--- Task brief ---
Word for word, copy out the records given below.

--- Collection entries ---
..........

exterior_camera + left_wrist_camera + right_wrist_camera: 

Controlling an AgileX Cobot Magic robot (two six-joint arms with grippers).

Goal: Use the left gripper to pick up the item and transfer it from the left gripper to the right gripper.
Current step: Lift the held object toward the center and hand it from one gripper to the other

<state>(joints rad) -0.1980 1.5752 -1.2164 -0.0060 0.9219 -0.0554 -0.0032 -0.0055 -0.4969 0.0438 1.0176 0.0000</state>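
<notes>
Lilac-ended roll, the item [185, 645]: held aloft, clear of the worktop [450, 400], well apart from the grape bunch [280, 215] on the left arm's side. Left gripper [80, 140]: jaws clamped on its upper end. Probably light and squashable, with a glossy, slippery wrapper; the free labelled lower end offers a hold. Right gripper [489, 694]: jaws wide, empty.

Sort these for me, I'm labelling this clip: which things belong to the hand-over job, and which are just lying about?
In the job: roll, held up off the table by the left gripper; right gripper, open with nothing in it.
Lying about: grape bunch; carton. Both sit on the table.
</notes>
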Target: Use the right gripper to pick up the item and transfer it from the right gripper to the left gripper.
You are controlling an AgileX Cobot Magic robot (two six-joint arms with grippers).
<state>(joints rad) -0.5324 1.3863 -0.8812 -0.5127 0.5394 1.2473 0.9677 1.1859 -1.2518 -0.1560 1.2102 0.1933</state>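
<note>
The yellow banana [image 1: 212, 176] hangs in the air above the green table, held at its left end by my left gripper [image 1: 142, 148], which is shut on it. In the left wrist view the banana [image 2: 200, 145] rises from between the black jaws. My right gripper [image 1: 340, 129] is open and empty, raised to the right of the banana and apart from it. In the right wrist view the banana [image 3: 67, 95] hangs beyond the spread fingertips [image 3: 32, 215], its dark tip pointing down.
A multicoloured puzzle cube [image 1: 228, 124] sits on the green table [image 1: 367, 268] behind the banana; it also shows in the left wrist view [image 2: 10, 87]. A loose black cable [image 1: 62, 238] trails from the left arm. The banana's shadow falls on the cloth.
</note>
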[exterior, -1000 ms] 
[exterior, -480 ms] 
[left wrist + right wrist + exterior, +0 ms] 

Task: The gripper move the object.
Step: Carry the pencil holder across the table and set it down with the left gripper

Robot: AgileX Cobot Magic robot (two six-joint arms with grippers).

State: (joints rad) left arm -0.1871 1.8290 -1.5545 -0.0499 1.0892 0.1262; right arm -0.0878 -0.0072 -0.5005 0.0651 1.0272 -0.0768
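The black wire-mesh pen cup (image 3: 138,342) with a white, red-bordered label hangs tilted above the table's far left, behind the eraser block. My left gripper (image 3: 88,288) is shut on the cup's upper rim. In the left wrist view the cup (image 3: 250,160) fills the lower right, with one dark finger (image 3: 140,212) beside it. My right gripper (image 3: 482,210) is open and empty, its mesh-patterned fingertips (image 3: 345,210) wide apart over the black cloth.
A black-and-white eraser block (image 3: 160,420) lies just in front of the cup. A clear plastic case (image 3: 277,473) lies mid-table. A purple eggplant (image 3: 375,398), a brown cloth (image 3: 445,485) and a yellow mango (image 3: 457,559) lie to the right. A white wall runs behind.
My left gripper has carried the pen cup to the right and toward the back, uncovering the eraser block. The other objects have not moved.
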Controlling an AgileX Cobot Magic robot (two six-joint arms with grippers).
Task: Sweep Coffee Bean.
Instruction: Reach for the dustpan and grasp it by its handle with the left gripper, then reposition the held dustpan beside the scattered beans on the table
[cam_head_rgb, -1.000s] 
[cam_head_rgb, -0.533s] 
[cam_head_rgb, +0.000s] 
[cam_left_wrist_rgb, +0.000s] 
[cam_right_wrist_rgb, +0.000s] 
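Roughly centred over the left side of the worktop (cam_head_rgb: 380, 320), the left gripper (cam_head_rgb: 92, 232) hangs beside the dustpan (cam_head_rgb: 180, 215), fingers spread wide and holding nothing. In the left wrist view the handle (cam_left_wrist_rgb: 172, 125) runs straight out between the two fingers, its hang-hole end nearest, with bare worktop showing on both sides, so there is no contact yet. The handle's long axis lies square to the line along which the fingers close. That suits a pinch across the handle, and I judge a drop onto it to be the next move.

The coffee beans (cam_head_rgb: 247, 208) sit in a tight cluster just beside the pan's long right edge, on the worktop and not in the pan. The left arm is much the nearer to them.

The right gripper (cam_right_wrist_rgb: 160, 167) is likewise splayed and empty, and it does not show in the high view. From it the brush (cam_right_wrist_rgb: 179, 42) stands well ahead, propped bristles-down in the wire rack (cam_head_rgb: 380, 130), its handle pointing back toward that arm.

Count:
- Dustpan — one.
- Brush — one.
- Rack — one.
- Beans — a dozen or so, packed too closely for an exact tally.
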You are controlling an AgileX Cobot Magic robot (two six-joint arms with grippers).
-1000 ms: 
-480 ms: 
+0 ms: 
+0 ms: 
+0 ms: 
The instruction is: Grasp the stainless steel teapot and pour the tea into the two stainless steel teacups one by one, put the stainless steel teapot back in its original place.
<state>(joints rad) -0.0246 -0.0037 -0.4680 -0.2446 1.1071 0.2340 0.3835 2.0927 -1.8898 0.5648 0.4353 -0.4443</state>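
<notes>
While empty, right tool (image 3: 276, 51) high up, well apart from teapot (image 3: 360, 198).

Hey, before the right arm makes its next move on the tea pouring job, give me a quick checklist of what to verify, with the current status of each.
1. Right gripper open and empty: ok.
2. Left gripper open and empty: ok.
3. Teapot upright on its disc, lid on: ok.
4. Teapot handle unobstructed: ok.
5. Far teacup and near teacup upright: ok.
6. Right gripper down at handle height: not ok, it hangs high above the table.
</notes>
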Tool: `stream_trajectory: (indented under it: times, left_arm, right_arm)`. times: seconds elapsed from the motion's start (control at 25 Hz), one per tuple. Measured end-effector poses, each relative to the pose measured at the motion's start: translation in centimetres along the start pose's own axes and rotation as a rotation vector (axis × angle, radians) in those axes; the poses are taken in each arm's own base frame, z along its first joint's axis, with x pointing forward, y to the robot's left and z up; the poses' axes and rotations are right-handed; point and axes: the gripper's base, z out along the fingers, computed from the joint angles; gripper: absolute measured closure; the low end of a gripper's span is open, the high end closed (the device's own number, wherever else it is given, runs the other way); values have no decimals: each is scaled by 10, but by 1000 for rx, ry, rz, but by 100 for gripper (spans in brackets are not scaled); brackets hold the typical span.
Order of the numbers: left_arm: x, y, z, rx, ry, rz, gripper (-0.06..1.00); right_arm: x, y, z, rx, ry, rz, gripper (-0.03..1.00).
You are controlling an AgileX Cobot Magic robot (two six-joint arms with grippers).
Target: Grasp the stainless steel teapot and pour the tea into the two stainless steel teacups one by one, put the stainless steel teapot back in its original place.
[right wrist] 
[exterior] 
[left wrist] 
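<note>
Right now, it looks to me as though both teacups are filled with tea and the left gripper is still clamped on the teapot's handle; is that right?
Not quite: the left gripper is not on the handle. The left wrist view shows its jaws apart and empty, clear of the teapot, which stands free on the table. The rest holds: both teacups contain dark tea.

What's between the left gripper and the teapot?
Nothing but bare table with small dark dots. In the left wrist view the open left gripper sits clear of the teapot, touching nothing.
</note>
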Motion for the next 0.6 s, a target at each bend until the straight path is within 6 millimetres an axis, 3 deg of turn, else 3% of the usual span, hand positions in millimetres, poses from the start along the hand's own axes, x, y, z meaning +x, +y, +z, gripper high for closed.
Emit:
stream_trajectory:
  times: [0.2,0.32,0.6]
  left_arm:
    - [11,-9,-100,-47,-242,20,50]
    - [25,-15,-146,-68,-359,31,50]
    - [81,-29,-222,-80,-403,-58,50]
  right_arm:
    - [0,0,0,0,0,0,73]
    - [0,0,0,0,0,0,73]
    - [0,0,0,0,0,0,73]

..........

--- Expected answer ---
exterior_camera + left_wrist_camera + right_wrist_camera: 

Controlling an AgileX Cobot Magic robot (two six-joint arms with grippers).

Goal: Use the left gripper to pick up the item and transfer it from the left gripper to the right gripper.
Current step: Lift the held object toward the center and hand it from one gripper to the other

<state>(joints rad) -0.1980 1.5752 -1.2164 -0.0060 0.9219 -0.0554 -0.0032 -0.0055 -0.4969 0.0438 1.0176 0.0000</state>
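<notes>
Lilac-ended roll, the item [185, 645]: held aloft, clear of the worktop [450, 400], well apart from the grape bunch [280, 215] on the left arm's side. Left gripper [80, 140]: jaws clamped on its upper end. Probably light and squashable, with a glossy, slippery wrapper; the free labelled lower end offers a hold. Right gripper [489, 694]: jaws wide, empty.

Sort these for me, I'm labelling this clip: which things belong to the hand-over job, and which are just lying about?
In the job: roll, held up off the table by the left gripper; right gripper, open with nothing in it.
Lying about: grape bunch; carton. Both sit on the table.
</notes>
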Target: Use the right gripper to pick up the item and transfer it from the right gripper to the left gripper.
You are controlling an AgileX Cobot Magic robot (two six-joint arms with grippers).
<state>(joints rad) -0.5324 1.3863 -0.8812 -0.5127 0.5394 1.2473 0.9677 1.1859 -1.2518 -0.1560 1.2102 0.1933</state>
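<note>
The yellow banana [image 1: 212, 176] hangs in the air above the green table, held at its left end by my left gripper [image 1: 142, 148], which is shut on it. In the left wrist view the banana [image 2: 200, 145] rises from between the black jaws. My right gripper [image 1: 340, 129] is open and empty, raised to the right of the banana and apart from it. In the right wrist view the banana [image 3: 67, 95] hangs beyond the spread fingertips [image 3: 32, 215], its dark tip pointing down.
A multicoloured puzzle cube [image 1: 228, 124] sits on the green table [image 1: 367, 268] behind the banana; it also shows in the left wrist view [image 2: 10, 87]. A loose black cable [image 1: 62, 238] trails from the left arm. The banana's shadow falls on the cloth.
</note>
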[exterior, -1000 ms] 
[exterior, -480 ms] 
[left wrist + right wrist + exterior, +0 ms] 

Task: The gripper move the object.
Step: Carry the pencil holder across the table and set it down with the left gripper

Robot: AgileX Cobot Magic robot (two six-joint arms with grippers).

State: (joints rad) left arm -0.1871 1.8290 -1.5545 -0.0499 1.0892 0.1262; right arm -0.0878 -0.0072 -0.5005 0.0651 1.0272 -0.0768
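The black wire-mesh pen cup (image 3: 138,342) with a white, red-bordered label hangs tilted above the table's far left, behind the eraser block. My left gripper (image 3: 88,288) is shut on the cup's upper rim. In the left wrist view the cup (image 3: 250,160) fills the lower right, with one dark finger (image 3: 140,212) beside it. My right gripper (image 3: 482,210) is open and empty, its mesh-patterned fingertips (image 3: 345,210) wide apart over the black cloth.
A black-and-white eraser block (image 3: 160,420) lies just in front of the cup. A clear plastic case (image 3: 277,473) lies mid-table. A purple eggplant (image 3: 375,398), a brown cloth (image 3: 445,485) and a yellow mango (image 3: 457,559) lie to the right. A white wall runs behind.
My left gripper has carried the pen cup to the right and toward the back, uncovering the eraser block. The other objects have not moved.
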Controlling an AgileX Cobot Magic robot (two six-joint arms with grippers).
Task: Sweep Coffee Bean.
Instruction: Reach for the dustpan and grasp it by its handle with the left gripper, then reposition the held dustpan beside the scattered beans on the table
[cam_head_rgb, -1.000s] 
[cam_head_rgb, -0.533s] 
[cam_head_rgb, +0.000s] 
[cam_left_wrist_rgb, +0.000s] 
[cam_right_wrist_rgb, +0.000s] 
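Roughly centred over the left side of the worktop (cam_head_rgb: 380, 320), the left gripper (cam_head_rgb: 92, 232) hangs beside the dustpan (cam_head_rgb: 180, 215), fingers spread wide and holding nothing. In the left wrist view the handle (cam_left_wrist_rgb: 172, 125) runs straight out between the two fingers, its hang-hole end nearest, with bare worktop showing on both sides, so there is no contact yet. The handle's long axis lies square to the line along which the fingers close. That suits a pinch across the handle, and I judge a drop onto it to be the next move.

The coffee beans (cam_head_rgb: 247, 208) sit in a tight cluster just beside the pan's long right edge, on the worktop and not in the pan. The left arm is much the nearer to them.

The right gripper (cam_right_wrist_rgb: 160, 167) is likewise splayed and empty, and it does not show in the high view. From it the brush (cam_right_wrist_rgb: 179, 42) stands well ahead, propped bristles-down in the wire rack (cam_head_rgb: 380, 130), its handle pointing back toward that arm.

Count:
- Dustpan — one.
- Brush — one.
- Rack — one.
- Beans — a dozen or so, packed too closely for an exact tally.
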You are controlling an AgileX Cobot Magic robot (two six-joint arms with grippers).
-1000 ms: 
-480 ms: 
+0 ms: 
+0 ms: 
+0 ms: 
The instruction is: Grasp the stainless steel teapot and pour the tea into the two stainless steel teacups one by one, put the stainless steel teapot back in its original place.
<state>(joints rad) -0.0246 -0.0037 -0.4680 -0.2446 1.1071 0.2340 0.3835 2.0927 -1.8898 0.5648 0.4353 -0.4443</state>
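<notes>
While empty, right tool (image 3: 276, 51) high up, well apart from teapot (image 3: 360, 198).

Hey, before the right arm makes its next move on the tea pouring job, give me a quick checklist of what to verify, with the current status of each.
1. Right gripper open and empty: ok.
2. Left gripper open and empty: ok.
3. Teapot upright on its disc, lid on: ok.
4. Teapot handle unobstructed: ok.
5. Far teacup and near teacup upright: ok.
6. Right gripper down at handle height: not ok, it hangs high above the table.
</notes>
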Tool: `stream_trajectory: (indented under it: times, left_arm, right_arm)`. times: seconds elapsed from the motion's start (control at 25 Hz), one per tuple. Measured end-effector poses, each relative to the pose measured at the motion's start: translation in centimetres along the start pose's own axes and rotation as a rotation vector (axis × angle, radians) in those axes; the poses are taken in each arm's own base frame, z along its first joint's axis, with x pointing forward, y to the robot's left and z up; the poses' axes and rotations are right-handed; point and axes: the gripper's base, z out along the fingers, computed from the joint angles; gripper: absolute measured closure; the low end of a gripper's span is open, the high end closed (the device's own number, wherever else it is given, runs the other way); values have no decimals: each is scaled by 10, but by 1000 for rx, ry, rz, but by 100 for gripper (spans in brackets are not scaled); brackets hold the typical span.
Order of the numbers: left_arm: x, y, z, rx, ry, rz, gripper (-0.06..1.00); right_arm: x, y, z, rx, ry, rz, gripper (-0.03..1.00).
You are controlling an AgileX Cobot Magic robot (two six-joint arms with grippers).
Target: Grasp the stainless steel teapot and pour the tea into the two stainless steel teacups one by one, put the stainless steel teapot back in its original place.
[right wrist] 
[exterior] 
[left wrist] 
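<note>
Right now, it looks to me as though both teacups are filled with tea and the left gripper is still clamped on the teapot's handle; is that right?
Not quite: the left gripper is not on the handle. The left wrist view shows its jaws apart and empty, clear of the teapot, which stands free on the table. The rest holds: both teacups contain dark tea.

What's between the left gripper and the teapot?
Nothing but bare table with small dark dots. In the left wrist view the open left gripper sits clear of the teapot, touching nothing.
</note>
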Motion for the next 0.6 s, a target at each bend until the straight path is within 6 millimetres an axis, 3 deg of turn, else 3% of the usual span, hand positions in millimetres, poses from the start along the hand's own axes, x, y, z meaning +x, +y, +z, gripper high for closed.
Emit:
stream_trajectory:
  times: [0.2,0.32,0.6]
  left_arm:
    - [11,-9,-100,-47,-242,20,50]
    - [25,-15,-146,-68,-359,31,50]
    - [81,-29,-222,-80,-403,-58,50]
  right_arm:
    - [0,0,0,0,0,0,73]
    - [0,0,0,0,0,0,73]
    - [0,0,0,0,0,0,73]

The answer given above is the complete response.